> WORK TO BE COMPLETED:
The listing below should be printed exactly, though its pictures must not be.

> EXERCISE DATA:
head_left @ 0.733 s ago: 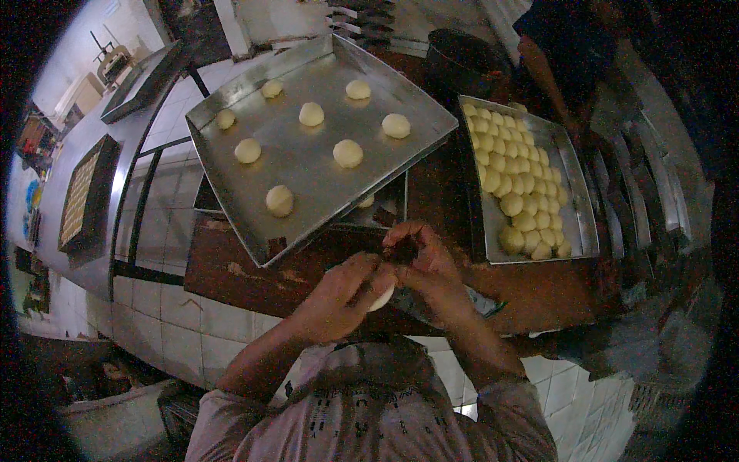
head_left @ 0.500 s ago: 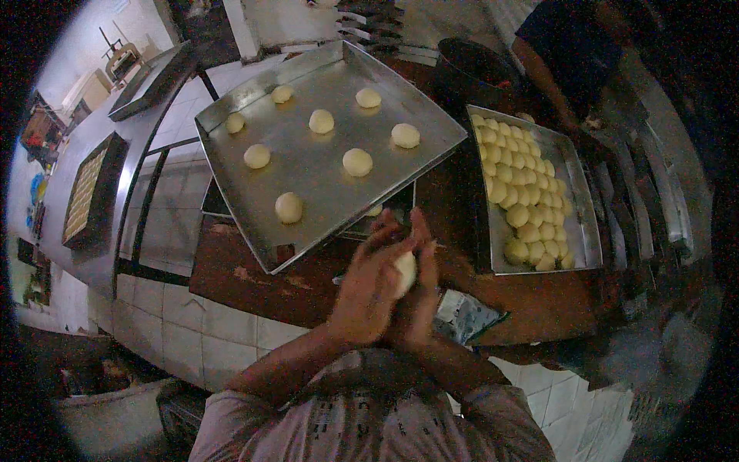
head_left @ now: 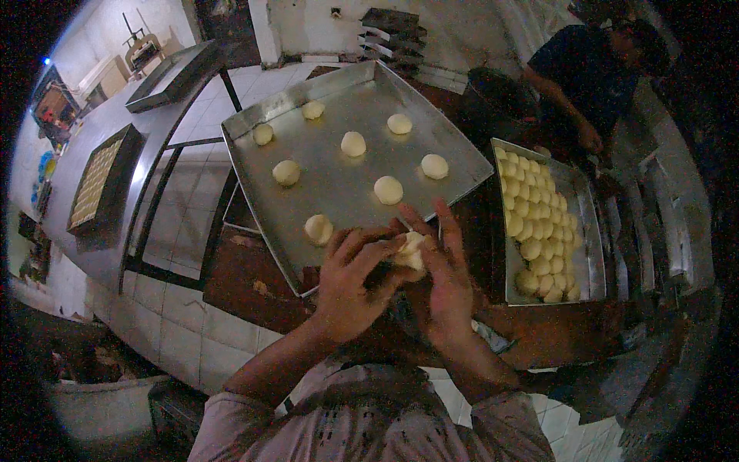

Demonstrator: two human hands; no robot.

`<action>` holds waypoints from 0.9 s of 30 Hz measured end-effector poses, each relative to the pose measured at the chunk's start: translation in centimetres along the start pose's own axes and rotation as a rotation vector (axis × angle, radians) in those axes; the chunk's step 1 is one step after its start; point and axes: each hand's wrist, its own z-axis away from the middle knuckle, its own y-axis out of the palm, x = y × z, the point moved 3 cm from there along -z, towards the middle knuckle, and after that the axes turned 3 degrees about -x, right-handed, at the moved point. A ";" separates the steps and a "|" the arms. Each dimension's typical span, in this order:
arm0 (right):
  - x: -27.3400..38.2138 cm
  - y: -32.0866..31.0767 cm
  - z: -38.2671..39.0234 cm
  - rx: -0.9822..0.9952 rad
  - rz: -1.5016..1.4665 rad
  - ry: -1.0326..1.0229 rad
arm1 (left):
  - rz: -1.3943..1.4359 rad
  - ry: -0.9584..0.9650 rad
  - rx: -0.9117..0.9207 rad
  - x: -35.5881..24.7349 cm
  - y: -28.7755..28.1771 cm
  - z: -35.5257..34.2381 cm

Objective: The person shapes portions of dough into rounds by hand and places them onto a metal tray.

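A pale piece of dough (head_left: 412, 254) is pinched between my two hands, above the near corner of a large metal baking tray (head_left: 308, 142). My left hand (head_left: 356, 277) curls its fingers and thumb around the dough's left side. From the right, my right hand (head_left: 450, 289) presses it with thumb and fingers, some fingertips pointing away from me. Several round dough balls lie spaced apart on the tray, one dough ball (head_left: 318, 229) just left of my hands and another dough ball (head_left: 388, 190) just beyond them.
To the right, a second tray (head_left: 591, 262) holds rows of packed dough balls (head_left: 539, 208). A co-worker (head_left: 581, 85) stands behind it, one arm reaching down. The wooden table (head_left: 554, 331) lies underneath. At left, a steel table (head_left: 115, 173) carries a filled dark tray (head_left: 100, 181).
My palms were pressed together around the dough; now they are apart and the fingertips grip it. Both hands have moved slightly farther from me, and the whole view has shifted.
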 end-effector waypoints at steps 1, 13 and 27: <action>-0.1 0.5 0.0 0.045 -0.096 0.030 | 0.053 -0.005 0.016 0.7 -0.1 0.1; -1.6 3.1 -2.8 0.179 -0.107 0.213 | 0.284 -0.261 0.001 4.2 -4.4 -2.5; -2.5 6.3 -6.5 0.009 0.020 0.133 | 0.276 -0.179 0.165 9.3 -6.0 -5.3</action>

> RESULT BELOW:
head_left @ 0.733 s ago: 
head_left @ 0.500 s ago: 
head_left @ now: 

Demonstrator: two human hands; no robot.

`<action>` holds waypoints from 0.9 s of 30 Hz measured end-effector poses, each relative to the pose measured at the chunk's start: translation in centimetres along the start pose's own axes and rotation as a rotation vector (axis × angle, radians) in those axes; the chunk's step 1 is one step after its start; point and axes: each hand's wrist, its own z-axis away from the middle knuckle, its own y-axis out of the palm, x = y × z, the point moved 3 cm from there along -z, towards the middle knuckle, and after that the axes turned 3 degrees about -x, right-handed, at the moved point. A ";" separates the steps and a "|" the arms. Each dimension's typical span, in this order:
arm0 (right):
  - x: -27.3400..38.2138 cm
  - y: -32.0866..31.0767 cm
  - z: -38.2671..39.0234 cm
  - rx: -0.9822..0.9952 rad
  - rz: -1.5016..1.4665 rad
  - ry: -1.0326..1.0229 rad
arm1 (left):
  - rz: -1.3943..1.4359 rad
  - ry: -0.9584..0.9650 rad
  - rx: -0.9117..0.9207 rad
  - x: -35.5881..24.7349 cm
  - y: -28.7755..28.1771 cm
  - z: -35.5257..34.2381 cm

Objective: The person shapes portions of dough into rounds by hand and places them onto a metal tray.

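A pale piece of dough (head_left: 412, 254) is pinched between my two hands, above the near corner of a large metal baking tray (head_left: 308, 142). My left hand (head_left: 356, 277) curls its fingers and thumb around the dough's left side. From the right, my right hand (head_left: 450, 289) presses it with thumb and fingers, some fingertips pointing away from me. Several round dough balls lie spaced apart on the tray, one dough ball (head_left: 318, 229) just left of my hands and another dough ball (head_left: 388, 190) just beyond them.
To the right, a second tray (head_left: 591, 262) holds rows of packed dough balls (head_left: 539, 208). A co-worker (head_left: 581, 85) stands behind it, one arm reaching down. The wooden table (head_left: 554, 331) lies underneath. At left, a steel table (head_left: 115, 173) carries a filled dark tray (head_left: 100, 181).
My palms were pressed together around the dough; now they are apart and the fingertips grip it. Both hands have moved slightly farther from me, and the whole view has shifted.
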 end-effector waypoints at steps 1, 13 and 27: <action>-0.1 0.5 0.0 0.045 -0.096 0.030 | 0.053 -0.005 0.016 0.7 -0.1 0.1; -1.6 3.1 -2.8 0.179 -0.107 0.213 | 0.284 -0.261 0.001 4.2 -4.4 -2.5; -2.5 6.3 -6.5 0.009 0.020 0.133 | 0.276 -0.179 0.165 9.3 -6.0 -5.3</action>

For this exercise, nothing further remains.